* **YOUR OBJECTIVE**: Pick out and copy every line below that has the word "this".

[Saved data entries]
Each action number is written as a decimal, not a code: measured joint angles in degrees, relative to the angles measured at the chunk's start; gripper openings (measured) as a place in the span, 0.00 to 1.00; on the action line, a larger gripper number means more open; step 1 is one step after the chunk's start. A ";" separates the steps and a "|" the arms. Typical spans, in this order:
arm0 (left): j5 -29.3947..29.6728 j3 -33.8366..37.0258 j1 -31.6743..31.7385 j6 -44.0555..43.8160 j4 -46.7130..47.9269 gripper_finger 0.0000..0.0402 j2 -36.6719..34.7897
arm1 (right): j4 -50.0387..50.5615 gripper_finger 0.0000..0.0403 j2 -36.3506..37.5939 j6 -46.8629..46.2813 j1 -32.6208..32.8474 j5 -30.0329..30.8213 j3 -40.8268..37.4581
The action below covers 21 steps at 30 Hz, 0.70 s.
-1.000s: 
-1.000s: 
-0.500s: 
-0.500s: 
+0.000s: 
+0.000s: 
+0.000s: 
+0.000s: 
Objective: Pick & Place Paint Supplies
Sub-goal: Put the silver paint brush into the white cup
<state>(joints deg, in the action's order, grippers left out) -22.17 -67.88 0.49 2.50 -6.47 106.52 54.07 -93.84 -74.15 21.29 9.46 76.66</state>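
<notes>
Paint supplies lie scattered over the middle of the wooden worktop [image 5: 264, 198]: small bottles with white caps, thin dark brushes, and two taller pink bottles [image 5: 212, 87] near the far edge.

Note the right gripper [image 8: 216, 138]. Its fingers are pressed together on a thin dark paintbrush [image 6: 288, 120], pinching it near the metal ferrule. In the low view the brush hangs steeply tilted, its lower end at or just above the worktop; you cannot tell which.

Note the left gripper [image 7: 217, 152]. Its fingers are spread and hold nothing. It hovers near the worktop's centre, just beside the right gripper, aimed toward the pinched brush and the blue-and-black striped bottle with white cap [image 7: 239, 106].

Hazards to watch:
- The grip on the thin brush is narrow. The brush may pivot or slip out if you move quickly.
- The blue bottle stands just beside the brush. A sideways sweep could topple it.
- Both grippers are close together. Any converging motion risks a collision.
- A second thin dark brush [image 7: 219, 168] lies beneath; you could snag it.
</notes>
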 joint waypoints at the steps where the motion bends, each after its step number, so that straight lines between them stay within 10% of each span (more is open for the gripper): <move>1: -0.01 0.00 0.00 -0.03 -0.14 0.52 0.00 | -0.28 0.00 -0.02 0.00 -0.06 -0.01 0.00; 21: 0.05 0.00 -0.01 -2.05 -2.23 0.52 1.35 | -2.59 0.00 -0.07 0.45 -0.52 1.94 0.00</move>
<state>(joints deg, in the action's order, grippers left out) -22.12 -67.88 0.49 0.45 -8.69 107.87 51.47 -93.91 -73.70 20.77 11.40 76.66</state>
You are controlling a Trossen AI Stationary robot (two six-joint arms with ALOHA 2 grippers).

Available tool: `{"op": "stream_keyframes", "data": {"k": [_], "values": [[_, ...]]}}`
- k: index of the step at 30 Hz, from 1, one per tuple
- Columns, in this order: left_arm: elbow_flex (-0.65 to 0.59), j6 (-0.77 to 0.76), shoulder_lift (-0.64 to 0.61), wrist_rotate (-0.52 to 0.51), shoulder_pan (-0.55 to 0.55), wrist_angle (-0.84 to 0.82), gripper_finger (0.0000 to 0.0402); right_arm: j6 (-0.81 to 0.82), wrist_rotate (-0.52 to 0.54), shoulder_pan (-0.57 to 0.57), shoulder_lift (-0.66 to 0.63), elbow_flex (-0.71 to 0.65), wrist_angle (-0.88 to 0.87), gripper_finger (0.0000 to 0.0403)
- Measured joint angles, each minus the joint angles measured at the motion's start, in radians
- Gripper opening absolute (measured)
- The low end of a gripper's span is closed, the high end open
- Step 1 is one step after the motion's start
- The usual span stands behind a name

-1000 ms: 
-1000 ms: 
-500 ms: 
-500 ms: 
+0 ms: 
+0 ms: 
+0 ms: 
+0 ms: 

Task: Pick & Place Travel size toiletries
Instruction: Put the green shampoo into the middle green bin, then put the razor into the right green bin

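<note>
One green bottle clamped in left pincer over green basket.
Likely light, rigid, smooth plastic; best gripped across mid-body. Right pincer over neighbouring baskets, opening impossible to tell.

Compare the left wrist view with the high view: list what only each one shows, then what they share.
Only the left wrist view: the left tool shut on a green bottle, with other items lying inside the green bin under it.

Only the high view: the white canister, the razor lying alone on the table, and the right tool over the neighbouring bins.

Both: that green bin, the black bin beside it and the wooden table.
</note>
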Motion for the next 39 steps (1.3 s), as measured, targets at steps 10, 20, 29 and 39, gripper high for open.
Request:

* **EXPECTED ANSWER**:
Each action number is written as a decimal, not a code: measured joint angles in degrees, relative to the angles measured at the chunk's start; gripper openings (measured) as a place in the span, 0.00 to 1.00; on the action line, a larger gripper number means more open; step 1 is one step after the chunk's start. A ";" separates the steps and a "|" the arms. Typical spans, in this order:
- Columns, in this order: left_arm: elbow_flex (-0.65 to 0.59), j6 (-0.77 to 0.76), shoulder_lift (-0.64 to 0.61), wrist_rotate (-0.52 to 0.51), shoulder_pan (-0.55 to 0.55), wrist_angle (-0.84 to 0.82), gripper_finger (0.0000 to 0.0402); right_arm: j6 (-0.81 to 0.82), wrist_rotate (-0.52 to 0.54), shoulder_pan (-0.57 to 0.57), shoulder_lift (-0.66 to 0.63), elbow_flex (-0.71 to 0.65), wrist_angle (-0.88 to 0.87), gripper_finger (0.0000 to 0.0403)

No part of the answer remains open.